* _What you need to do_:
Somewhere below is a line with "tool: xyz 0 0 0" and, later, a line with "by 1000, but"; repeat those two lines and all the lines between them, exactly as they are.
*** Source material ***
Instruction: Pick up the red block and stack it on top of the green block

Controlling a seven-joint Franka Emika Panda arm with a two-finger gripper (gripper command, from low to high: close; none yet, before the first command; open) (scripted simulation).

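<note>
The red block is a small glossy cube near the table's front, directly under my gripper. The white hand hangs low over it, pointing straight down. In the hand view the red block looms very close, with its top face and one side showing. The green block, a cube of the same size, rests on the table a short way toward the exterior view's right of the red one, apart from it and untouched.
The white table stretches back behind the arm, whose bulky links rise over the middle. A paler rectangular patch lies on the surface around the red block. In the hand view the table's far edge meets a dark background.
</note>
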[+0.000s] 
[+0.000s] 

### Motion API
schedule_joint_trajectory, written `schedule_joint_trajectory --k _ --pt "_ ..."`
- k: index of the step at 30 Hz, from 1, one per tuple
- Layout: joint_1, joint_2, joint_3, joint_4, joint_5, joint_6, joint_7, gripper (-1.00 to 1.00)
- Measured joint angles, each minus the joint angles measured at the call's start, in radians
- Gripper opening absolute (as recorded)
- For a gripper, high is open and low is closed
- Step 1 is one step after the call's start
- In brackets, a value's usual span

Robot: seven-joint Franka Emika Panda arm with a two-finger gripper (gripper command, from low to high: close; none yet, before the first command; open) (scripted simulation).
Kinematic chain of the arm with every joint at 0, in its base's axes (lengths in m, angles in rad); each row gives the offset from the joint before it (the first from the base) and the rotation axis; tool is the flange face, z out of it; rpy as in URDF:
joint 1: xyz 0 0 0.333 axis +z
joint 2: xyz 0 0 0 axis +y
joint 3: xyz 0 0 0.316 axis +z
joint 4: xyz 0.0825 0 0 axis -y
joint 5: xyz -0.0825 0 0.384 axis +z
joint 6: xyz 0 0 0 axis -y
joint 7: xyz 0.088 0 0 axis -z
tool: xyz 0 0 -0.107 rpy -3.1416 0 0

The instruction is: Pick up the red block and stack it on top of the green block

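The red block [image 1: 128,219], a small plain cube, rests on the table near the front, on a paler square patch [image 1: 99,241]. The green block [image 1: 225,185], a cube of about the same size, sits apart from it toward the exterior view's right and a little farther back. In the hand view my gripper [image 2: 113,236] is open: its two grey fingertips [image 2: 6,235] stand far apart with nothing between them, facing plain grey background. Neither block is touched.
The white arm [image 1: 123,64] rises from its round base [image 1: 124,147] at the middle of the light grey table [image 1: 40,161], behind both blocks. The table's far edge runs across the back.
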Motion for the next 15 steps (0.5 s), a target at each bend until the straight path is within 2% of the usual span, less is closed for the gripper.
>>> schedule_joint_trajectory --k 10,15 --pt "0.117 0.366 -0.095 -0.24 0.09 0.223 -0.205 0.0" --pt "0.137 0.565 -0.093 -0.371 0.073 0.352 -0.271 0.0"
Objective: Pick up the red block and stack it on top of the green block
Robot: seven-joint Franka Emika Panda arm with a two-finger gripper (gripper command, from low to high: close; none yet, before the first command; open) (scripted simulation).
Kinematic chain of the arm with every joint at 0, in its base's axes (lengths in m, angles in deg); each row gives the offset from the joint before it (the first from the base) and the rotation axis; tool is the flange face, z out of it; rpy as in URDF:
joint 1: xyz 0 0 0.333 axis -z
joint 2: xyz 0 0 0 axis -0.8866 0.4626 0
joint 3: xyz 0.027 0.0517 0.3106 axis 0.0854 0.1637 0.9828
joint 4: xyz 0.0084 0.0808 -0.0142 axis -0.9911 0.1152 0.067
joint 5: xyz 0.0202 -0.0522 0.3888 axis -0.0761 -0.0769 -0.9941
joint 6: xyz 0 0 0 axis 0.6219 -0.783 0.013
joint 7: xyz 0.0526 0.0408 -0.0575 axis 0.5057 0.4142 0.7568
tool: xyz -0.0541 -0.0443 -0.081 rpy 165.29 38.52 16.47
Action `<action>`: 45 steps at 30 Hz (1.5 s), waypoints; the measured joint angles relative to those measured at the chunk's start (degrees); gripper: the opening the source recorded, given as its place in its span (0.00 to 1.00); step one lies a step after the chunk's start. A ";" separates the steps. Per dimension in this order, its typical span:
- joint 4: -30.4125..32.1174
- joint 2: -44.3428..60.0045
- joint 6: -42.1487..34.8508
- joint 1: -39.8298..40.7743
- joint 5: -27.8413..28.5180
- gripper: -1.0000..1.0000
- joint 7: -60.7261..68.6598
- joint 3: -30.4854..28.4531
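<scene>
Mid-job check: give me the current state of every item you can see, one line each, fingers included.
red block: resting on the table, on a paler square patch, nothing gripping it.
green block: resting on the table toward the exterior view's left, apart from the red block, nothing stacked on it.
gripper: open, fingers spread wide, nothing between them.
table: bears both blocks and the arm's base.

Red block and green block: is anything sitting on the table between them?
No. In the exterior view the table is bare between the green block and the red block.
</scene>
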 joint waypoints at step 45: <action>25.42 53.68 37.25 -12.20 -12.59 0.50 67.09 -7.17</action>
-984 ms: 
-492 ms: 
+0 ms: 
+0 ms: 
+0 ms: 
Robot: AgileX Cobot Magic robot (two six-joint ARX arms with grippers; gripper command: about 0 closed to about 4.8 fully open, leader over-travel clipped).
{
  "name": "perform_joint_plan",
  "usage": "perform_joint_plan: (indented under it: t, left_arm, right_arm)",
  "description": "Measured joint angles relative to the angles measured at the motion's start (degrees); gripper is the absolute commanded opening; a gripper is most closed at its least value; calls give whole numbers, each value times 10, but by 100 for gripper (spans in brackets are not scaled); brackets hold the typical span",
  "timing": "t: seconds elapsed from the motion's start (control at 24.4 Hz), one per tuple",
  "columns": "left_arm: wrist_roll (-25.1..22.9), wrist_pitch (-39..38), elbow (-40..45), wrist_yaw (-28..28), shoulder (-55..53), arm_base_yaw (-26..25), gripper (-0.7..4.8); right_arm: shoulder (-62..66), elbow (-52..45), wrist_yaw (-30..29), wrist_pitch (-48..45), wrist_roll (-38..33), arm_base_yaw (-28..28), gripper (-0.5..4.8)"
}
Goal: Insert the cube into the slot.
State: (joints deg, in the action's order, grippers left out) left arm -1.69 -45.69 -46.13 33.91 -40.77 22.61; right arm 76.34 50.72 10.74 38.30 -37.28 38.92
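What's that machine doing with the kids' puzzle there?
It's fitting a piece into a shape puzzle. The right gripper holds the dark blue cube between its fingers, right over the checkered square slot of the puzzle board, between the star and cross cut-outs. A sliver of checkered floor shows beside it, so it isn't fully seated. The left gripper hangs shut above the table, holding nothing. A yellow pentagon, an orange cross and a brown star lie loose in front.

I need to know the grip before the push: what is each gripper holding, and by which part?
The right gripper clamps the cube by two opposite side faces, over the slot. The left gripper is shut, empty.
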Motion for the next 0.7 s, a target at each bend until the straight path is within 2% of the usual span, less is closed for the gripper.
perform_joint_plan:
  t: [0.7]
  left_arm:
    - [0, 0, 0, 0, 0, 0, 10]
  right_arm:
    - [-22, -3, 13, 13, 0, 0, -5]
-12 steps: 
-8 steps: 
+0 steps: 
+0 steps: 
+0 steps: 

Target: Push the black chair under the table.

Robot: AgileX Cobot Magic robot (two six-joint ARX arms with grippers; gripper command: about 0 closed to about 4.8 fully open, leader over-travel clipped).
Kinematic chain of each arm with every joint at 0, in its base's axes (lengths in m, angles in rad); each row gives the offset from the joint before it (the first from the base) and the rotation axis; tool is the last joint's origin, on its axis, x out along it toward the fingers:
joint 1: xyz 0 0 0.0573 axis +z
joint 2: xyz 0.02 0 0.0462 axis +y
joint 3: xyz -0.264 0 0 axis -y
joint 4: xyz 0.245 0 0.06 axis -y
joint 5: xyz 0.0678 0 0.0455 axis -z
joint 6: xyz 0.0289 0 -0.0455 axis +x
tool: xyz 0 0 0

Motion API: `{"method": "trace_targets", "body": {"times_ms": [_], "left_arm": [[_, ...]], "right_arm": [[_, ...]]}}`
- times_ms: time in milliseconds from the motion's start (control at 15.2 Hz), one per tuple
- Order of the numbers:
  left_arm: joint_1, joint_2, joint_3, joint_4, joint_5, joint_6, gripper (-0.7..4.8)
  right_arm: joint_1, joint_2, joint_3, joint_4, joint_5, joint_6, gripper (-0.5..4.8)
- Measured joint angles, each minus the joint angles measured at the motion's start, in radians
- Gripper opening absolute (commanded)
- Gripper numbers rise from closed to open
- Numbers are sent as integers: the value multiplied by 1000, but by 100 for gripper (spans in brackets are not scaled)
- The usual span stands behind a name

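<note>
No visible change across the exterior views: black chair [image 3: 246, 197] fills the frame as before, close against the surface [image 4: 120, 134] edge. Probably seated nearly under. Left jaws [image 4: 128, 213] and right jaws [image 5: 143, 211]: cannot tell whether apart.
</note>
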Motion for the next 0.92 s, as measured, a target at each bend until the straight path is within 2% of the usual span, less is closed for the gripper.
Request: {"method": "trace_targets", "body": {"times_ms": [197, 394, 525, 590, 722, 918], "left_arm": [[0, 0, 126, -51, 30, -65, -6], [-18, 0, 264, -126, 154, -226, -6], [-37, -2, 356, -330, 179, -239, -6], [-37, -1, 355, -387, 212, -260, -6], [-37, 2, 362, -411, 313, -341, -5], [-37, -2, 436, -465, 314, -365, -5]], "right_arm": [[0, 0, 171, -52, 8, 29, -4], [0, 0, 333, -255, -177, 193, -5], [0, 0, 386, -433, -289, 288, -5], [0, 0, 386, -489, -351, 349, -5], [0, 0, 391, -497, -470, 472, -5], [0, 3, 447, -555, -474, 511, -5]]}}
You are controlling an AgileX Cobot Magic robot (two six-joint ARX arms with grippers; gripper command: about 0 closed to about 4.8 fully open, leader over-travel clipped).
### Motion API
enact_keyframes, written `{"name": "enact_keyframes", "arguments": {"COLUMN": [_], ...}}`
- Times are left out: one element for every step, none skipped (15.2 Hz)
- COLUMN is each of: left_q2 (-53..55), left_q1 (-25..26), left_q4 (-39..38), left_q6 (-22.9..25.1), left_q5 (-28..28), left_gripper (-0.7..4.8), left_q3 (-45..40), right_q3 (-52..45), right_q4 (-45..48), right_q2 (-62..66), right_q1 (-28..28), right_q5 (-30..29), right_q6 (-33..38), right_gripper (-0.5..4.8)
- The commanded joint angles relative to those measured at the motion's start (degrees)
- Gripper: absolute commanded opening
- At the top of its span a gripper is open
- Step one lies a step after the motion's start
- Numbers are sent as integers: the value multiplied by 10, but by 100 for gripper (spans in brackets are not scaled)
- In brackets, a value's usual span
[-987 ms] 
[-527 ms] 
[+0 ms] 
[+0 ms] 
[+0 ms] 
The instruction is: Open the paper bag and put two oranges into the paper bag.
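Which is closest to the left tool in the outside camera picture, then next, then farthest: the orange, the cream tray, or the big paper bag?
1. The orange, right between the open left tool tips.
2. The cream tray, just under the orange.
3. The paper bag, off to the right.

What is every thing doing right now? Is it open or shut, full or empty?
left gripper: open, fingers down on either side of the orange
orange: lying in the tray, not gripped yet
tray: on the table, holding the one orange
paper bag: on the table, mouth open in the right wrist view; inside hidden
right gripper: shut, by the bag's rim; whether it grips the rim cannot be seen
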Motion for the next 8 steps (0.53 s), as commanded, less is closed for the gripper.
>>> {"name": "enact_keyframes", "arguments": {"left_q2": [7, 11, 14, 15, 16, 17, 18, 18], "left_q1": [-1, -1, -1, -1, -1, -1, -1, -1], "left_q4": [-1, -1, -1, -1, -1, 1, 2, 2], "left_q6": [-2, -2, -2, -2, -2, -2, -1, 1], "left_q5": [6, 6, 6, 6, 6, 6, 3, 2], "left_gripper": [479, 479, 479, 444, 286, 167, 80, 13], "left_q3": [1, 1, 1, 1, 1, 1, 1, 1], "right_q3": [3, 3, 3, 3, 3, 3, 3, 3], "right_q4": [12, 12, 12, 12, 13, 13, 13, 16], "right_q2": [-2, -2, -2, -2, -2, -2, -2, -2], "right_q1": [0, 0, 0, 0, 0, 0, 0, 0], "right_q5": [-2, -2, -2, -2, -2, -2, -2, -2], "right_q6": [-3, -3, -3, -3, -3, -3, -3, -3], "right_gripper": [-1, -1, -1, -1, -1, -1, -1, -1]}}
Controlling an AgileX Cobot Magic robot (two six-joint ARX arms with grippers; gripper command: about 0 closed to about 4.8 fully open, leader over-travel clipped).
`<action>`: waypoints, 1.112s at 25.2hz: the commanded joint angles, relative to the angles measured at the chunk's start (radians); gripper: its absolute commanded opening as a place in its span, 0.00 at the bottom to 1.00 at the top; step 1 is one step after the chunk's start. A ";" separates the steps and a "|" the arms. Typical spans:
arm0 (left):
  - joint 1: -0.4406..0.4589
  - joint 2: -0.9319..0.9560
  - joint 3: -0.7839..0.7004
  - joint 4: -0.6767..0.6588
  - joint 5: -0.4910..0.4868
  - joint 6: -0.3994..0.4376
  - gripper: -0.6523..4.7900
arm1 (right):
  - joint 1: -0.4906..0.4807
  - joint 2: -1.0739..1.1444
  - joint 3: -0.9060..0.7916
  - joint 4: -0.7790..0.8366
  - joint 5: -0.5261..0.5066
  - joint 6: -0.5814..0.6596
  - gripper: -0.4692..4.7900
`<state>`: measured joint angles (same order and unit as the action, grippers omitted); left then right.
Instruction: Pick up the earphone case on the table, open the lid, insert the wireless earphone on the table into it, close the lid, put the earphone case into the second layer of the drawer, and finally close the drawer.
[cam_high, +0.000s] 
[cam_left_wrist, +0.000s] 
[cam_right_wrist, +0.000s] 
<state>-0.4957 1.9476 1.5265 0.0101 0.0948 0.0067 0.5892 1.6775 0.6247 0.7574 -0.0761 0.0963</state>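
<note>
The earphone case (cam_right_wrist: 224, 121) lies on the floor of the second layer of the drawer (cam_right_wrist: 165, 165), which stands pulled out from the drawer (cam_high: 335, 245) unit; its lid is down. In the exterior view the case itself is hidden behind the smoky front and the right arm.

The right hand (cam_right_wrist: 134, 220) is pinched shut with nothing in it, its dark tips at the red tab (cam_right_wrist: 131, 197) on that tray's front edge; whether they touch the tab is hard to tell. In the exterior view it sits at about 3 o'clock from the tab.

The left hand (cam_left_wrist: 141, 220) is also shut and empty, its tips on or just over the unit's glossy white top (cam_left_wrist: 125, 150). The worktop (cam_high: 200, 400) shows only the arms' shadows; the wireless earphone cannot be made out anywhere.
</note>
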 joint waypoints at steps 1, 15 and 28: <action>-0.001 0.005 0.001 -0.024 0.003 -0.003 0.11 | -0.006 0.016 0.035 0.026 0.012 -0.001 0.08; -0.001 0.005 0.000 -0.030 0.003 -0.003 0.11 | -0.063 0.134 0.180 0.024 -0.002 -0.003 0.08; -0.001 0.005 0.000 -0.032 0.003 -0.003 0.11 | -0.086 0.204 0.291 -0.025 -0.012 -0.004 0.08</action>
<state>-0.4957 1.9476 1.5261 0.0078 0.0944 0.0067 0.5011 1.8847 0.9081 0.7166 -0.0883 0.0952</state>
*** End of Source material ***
* _Solution to the exercise_:
tool: xyz 0 0 0

Motion API: `{"method": "trace_targets", "body": {"times_ms": [_], "left_arm": [[_, ...]], "right_arm": [[_, ...]]}}`
- times_ms: time in milliseconds from the motion's start (control at 15.2 Hz), one per tuple
- Order of the numbers:
  left_arm: joint_1, joint_2, joint_3, joint_4, joint_5, joint_6, gripper (-0.7..4.8)
  right_arm: joint_1, joint_2, joint_3, joint_4, joint_5, joint_6, gripper (-0.5..4.8)
- Measured joint angles, each minus the joint angles measured at the motion's start, in radians
- Gripper opening absolute (commanded)
- Gripper numbers rise from closed to open
- Numbers are sent as integers: the value multiplied by 1000, but by 100 for gripper (spans in brackets are not scaled)

This answer requires nothing else.